**PROMPT**
Repeat the listing that comes next, leaving nothing out and changing nothing.

-- Opening Marker --

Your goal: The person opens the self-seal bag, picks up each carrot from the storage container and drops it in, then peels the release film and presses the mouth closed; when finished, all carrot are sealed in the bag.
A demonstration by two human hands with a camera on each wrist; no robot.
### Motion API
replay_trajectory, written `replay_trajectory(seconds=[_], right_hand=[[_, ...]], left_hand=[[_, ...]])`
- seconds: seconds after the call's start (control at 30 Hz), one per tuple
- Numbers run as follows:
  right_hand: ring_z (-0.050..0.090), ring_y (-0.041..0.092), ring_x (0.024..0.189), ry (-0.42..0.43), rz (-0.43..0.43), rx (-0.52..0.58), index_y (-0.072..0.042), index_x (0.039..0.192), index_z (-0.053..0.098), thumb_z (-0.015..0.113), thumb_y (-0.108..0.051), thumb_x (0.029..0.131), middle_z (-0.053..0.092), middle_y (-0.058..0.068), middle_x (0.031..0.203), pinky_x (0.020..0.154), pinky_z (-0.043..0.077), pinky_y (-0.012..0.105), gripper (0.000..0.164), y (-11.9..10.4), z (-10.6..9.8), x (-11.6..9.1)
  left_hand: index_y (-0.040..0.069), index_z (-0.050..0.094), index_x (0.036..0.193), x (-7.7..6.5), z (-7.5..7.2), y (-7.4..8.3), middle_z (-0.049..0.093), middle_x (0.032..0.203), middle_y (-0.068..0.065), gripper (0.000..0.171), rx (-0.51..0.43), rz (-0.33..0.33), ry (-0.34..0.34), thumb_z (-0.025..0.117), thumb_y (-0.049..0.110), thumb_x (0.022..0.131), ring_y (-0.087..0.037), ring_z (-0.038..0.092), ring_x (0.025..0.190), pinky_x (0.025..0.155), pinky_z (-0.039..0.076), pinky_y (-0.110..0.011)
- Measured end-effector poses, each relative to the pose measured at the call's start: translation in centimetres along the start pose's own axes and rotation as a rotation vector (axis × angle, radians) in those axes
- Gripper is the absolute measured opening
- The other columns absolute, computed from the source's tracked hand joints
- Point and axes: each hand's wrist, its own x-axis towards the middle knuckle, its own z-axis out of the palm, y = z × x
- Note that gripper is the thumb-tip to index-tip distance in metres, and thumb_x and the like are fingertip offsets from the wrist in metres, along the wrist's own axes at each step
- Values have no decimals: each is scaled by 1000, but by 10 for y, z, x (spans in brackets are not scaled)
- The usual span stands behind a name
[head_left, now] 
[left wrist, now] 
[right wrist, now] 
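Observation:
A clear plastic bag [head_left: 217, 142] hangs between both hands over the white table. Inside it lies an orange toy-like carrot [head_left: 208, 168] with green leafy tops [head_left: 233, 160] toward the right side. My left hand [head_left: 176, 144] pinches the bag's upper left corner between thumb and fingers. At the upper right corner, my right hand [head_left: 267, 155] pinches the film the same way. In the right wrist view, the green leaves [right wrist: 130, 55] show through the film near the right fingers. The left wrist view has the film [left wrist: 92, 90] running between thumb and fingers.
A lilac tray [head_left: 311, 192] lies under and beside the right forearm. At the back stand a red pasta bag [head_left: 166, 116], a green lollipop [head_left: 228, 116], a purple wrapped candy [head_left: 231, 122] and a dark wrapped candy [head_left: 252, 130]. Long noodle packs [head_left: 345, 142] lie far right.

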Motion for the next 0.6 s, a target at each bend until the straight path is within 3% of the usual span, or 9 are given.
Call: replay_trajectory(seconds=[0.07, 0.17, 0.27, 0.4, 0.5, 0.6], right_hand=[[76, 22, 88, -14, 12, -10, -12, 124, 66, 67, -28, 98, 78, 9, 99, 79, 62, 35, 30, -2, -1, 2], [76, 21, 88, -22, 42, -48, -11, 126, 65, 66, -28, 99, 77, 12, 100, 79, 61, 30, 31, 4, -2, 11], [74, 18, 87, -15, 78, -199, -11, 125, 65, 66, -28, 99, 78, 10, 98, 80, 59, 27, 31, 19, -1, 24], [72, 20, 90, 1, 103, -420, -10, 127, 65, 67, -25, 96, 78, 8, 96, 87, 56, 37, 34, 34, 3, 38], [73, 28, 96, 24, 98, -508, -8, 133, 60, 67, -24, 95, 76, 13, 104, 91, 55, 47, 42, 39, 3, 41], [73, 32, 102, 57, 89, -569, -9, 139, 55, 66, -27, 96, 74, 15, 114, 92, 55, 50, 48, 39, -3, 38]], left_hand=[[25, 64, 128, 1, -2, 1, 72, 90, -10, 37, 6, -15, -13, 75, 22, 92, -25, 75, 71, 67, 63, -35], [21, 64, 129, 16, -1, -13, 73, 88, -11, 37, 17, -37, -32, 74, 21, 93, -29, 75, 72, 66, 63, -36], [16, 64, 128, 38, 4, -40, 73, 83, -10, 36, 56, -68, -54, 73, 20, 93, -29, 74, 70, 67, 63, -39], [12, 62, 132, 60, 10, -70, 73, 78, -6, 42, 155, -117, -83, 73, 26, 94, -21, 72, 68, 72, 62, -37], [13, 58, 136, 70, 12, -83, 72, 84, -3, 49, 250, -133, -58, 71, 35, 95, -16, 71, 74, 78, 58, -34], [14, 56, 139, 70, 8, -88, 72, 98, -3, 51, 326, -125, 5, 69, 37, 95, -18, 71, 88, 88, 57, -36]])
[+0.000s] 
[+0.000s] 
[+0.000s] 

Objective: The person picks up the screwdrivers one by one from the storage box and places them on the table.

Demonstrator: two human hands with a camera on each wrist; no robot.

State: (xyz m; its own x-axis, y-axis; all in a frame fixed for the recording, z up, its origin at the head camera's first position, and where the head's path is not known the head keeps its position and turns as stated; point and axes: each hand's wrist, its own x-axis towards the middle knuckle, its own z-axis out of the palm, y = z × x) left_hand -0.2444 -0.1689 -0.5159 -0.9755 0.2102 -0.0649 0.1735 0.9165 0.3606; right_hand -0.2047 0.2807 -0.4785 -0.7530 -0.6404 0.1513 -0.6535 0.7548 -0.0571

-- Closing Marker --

**OUTPUT FOR THIS TASK**
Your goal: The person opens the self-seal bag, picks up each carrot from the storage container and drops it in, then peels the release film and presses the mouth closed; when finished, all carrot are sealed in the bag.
A demonstration by two human hands with a camera on each wrist; no robot.
### Motion API
replay_trajectory, written `replay_trajectory(seconds=[_], right_hand=[[_, ...]], left_hand=[[_, ...]])`
- seconds: seconds after the call's start (control at 30 Hz), one per tuple
- Numbers run as follows:
  right_hand: ring_z (-0.050..0.090), ring_y (-0.041..0.092), ring_x (0.024..0.189), ry (-0.42..0.43), rz (-0.43..0.43), rx (-0.52..0.58), index_y (-0.072..0.042), index_x (0.039..0.192), index_z (-0.053..0.098), thumb_z (-0.015..0.113), thumb_y (-0.108..0.051), thumb_x (0.029..0.131), middle_z (-0.053..0.092), middle_y (-0.058..0.068), middle_x (0.031..0.203), pinky_x (0.020..0.154), pinky_z (-0.043..0.077), pinky_y (-0.012..0.105), gripper (0.000..0.164), y (-11.9..10.4), z (-10.6..9.8), x (-11.6..9.1)
  left_hand: index_y (-0.040..0.069), index_z (-0.050..0.094), index_x (0.036..0.193), x (-7.7..6.5), z (-7.5..7.2), y (-7.4..8.3), middle_z (-0.049..0.093), middle_x (0.032..0.203), middle_y (-0.068..0.065), gripper (0.000..0.171), rx (-0.51..0.43), rz (-0.33..0.33), ry (-0.34..0.34), thumb_z (-0.025..0.117), thumb_y (-0.049..0.110), thumb_x (0.022..0.131), ring_y (-0.087..0.037), ring_z (-0.038..0.092), ring_x (0.025..0.190), pinky_x (0.025..0.155), pinky_z (-0.039..0.076), pinky_y (-0.110..0.011)
- Measured end-effector poses, each relative to the pose measured at the call's start: translation in centimetres along the start pose's own axes and rotation as a rotation vector (axis × angle, radians) in those axes
- Gripper is the absolute measured opening
- The other columns absolute, computed from the source's tracked hand joints
- Point and axes: each hand's wrist, its own x-axis towards the middle knuckle, its own z-axis out of the palm, y = z × x
- Note that gripper is the thumb-tip to index-tip distance in metres, and thumb_x and the like are fingertip offsets from the wrist in metres, along the wrist's own axes at each step
- Values have no decimals: each is scaled by 1000, but by 10 for y, z, x (spans in brackets are not scaled)
- The usual span stands behind a name
[head_left, now] 
[left wrist, now] 
[right wrist, now] 
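Observation:
A clear plastic bag [head_left: 217, 142] hangs between both hands over the white table. Inside it lies an orange toy-like carrot [head_left: 208, 168] with green leafy tops [head_left: 233, 160] toward the right side. My left hand [head_left: 176, 144] pinches the bag's upper left corner between thumb and fingers. At the upper right corner, my right hand [head_left: 267, 155] pinches the film the same way. In the right wrist view, the green leaves [right wrist: 130, 55] show through the film near the right fingers. The left wrist view has the film [left wrist: 92, 90] running between thumb and fingers.
A lilac tray [head_left: 311, 192] lies under and beside the right forearm. At the back stand a red pasta bag [head_left: 166, 116], a green lollipop [head_left: 228, 116], a purple wrapped candy [head_left: 231, 122] and a dark wrapped candy [head_left: 252, 130]. Long noodle packs [head_left: 345, 142] lie far right.
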
Motion for the next 0.6 s, a target at each bend until the straight path is within 3% of the usual span, or 9 are given.
Call: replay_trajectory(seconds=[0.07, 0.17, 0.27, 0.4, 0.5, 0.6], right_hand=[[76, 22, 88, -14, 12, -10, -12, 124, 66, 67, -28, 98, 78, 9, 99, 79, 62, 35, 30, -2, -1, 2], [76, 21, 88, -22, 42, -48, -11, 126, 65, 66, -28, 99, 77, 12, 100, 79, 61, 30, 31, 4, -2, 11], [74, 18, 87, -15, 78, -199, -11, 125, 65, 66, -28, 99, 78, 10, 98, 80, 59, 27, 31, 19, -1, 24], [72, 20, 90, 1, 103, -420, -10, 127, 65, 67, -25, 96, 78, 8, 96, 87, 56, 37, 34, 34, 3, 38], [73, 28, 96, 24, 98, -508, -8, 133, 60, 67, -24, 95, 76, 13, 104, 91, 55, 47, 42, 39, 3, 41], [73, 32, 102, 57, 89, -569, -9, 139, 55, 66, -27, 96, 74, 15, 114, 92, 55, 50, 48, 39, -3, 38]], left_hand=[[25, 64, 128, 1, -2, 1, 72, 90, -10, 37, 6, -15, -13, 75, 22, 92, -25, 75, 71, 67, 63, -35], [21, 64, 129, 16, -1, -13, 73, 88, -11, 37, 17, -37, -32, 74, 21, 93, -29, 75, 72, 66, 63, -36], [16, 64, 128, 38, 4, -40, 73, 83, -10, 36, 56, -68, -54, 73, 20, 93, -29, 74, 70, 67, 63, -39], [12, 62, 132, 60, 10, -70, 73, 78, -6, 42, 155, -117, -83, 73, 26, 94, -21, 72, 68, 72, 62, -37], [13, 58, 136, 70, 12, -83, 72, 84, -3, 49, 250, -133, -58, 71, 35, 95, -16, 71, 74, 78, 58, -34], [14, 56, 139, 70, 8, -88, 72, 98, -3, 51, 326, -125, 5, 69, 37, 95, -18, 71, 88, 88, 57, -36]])
[+0.000s] 
[+0.000s] 
[+0.000s] 

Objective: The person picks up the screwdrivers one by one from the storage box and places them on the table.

Demonstrator: two human hands with a camera on each wrist; no robot.

State: (xyz m; its own x-axis, y-axis; all in a frame fixed for the recording, z up, its origin at the head camera's first position, and where the head's path is not known the head keeps its position and turns as stated; point and axes: each hand's wrist, its own x-axis towards the middle knuckle, its own z-axis out of the palm, y = z × x) left_hand -0.2444 -0.1689 -0.5159 -0.9755 0.2102 -0.0649 0.1735 0.9165 0.3606; right_hand -0.2047 0.2807 -0.4785 -0.7530 -0.6404 0.1513 -0.6535 0.7548 -0.0571

There is no more to this answer.